**What the task asks:**
Taking the entries below, transcribe only the lines starting with the one with "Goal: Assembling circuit" and going on through the one with "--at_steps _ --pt", exactly as written, without the pictures.

**Input for this task:**

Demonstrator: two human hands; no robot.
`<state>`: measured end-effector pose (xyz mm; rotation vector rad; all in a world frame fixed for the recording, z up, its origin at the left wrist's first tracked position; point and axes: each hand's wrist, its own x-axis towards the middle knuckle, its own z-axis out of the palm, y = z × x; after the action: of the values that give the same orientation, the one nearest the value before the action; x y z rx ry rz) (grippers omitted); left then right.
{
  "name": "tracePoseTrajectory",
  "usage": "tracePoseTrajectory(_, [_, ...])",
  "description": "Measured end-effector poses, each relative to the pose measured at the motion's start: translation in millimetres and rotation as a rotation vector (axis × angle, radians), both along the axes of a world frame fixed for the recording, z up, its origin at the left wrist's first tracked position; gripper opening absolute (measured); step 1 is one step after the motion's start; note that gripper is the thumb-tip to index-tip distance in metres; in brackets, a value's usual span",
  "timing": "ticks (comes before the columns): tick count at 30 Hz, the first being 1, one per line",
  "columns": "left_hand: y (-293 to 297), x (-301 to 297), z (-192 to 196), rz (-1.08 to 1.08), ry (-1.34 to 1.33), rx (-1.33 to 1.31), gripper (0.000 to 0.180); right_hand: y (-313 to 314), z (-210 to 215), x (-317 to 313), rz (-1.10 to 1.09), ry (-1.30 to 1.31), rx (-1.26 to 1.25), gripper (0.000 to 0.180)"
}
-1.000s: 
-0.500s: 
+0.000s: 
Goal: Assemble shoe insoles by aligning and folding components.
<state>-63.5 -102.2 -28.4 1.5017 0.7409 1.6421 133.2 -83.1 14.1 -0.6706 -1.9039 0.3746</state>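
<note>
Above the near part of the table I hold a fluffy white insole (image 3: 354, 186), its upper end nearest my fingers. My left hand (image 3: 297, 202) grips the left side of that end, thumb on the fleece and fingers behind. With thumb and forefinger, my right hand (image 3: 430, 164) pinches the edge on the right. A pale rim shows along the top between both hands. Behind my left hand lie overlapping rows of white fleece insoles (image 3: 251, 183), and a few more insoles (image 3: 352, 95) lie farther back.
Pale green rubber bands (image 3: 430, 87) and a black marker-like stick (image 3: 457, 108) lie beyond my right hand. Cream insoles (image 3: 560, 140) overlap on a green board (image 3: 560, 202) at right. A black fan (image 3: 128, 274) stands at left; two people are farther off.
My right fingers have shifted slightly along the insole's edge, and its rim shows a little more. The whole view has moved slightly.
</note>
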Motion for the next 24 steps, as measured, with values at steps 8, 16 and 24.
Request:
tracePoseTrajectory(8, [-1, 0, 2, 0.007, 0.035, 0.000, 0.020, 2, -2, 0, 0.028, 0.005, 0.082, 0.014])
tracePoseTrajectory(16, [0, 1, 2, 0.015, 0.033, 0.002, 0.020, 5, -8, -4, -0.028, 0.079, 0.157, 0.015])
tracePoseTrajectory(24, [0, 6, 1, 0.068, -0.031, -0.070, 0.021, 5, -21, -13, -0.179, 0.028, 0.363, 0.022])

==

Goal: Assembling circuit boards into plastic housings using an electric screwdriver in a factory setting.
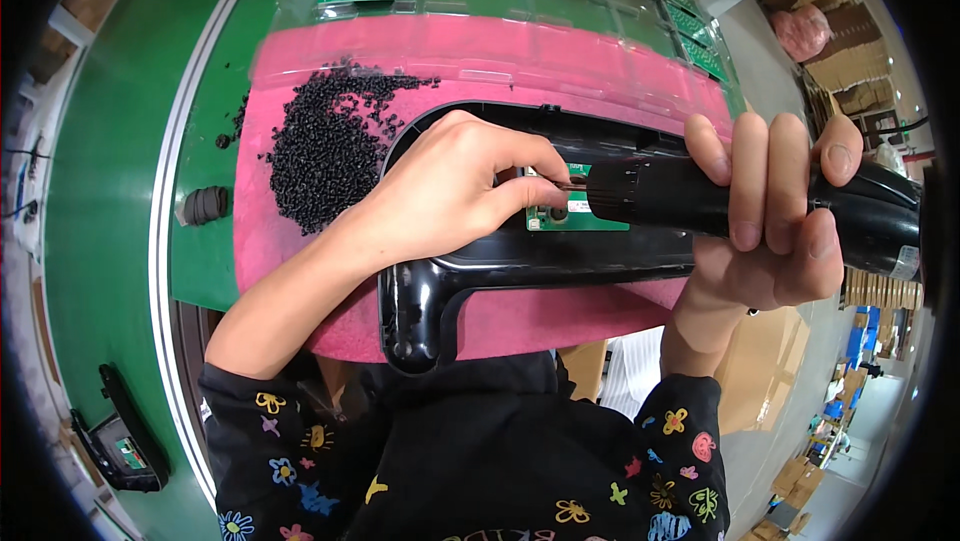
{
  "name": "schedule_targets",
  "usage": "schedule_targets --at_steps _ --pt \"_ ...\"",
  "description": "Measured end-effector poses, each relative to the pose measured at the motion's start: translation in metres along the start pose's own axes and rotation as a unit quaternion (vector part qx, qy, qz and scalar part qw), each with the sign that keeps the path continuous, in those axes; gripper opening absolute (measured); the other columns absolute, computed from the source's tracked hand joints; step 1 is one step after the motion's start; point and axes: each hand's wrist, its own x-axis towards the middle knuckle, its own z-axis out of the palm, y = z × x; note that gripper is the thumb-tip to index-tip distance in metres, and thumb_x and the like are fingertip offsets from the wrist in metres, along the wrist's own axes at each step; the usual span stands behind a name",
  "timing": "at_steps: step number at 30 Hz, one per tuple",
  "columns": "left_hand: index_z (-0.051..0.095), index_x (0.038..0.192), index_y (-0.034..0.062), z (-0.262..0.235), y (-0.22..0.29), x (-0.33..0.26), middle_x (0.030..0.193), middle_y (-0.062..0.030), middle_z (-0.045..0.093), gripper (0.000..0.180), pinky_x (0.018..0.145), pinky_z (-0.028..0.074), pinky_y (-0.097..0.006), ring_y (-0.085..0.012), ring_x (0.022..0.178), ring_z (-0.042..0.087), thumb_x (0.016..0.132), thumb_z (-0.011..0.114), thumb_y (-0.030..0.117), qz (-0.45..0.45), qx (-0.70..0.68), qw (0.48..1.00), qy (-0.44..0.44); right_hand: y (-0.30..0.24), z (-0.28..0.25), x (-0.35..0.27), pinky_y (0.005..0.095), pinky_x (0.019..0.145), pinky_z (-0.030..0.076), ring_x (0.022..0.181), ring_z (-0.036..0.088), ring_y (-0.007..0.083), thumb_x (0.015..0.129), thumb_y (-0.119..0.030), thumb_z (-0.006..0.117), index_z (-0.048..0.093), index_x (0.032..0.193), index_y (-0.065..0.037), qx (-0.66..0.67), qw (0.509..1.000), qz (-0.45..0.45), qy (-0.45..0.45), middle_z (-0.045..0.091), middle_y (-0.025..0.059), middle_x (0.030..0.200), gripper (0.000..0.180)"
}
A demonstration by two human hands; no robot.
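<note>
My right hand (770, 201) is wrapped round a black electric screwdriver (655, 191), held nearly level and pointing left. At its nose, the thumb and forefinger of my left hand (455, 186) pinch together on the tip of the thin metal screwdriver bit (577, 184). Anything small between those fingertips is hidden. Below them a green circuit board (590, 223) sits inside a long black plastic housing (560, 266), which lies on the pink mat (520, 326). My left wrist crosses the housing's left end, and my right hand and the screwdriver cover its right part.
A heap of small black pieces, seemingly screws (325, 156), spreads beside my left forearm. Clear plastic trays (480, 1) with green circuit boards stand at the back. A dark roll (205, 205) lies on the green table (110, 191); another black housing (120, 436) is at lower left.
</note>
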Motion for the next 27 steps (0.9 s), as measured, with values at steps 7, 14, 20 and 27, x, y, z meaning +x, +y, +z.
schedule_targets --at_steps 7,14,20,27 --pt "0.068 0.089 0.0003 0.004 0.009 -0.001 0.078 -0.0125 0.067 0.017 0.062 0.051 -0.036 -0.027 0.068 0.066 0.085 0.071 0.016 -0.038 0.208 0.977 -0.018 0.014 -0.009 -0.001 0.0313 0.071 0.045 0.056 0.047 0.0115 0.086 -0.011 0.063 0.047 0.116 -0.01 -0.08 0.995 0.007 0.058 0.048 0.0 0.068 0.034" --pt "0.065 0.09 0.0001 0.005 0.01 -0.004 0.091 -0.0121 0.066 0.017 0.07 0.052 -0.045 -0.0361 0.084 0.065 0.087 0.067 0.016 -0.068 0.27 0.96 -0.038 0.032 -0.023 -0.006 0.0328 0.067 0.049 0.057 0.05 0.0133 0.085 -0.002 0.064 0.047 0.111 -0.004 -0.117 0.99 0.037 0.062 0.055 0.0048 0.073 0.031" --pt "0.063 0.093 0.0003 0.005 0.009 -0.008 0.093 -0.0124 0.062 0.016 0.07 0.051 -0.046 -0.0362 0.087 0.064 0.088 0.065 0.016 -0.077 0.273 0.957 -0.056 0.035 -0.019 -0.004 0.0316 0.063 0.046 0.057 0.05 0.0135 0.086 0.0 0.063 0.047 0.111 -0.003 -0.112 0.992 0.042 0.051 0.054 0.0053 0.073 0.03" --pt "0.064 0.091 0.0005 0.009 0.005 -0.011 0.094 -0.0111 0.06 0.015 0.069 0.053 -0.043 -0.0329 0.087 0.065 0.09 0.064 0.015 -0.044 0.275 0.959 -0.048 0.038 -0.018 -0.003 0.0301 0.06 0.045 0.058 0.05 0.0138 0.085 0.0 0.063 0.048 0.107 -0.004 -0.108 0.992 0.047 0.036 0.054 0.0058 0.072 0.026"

**Result of this exercise:**
Goal: Assembling circuit boards into plastic housings using an electric screwdriver in a factory setting.
{
  "name": "schedule_targets",
  "usage": "schedule_targets --at_steps _ --pt \"_ ...\"",

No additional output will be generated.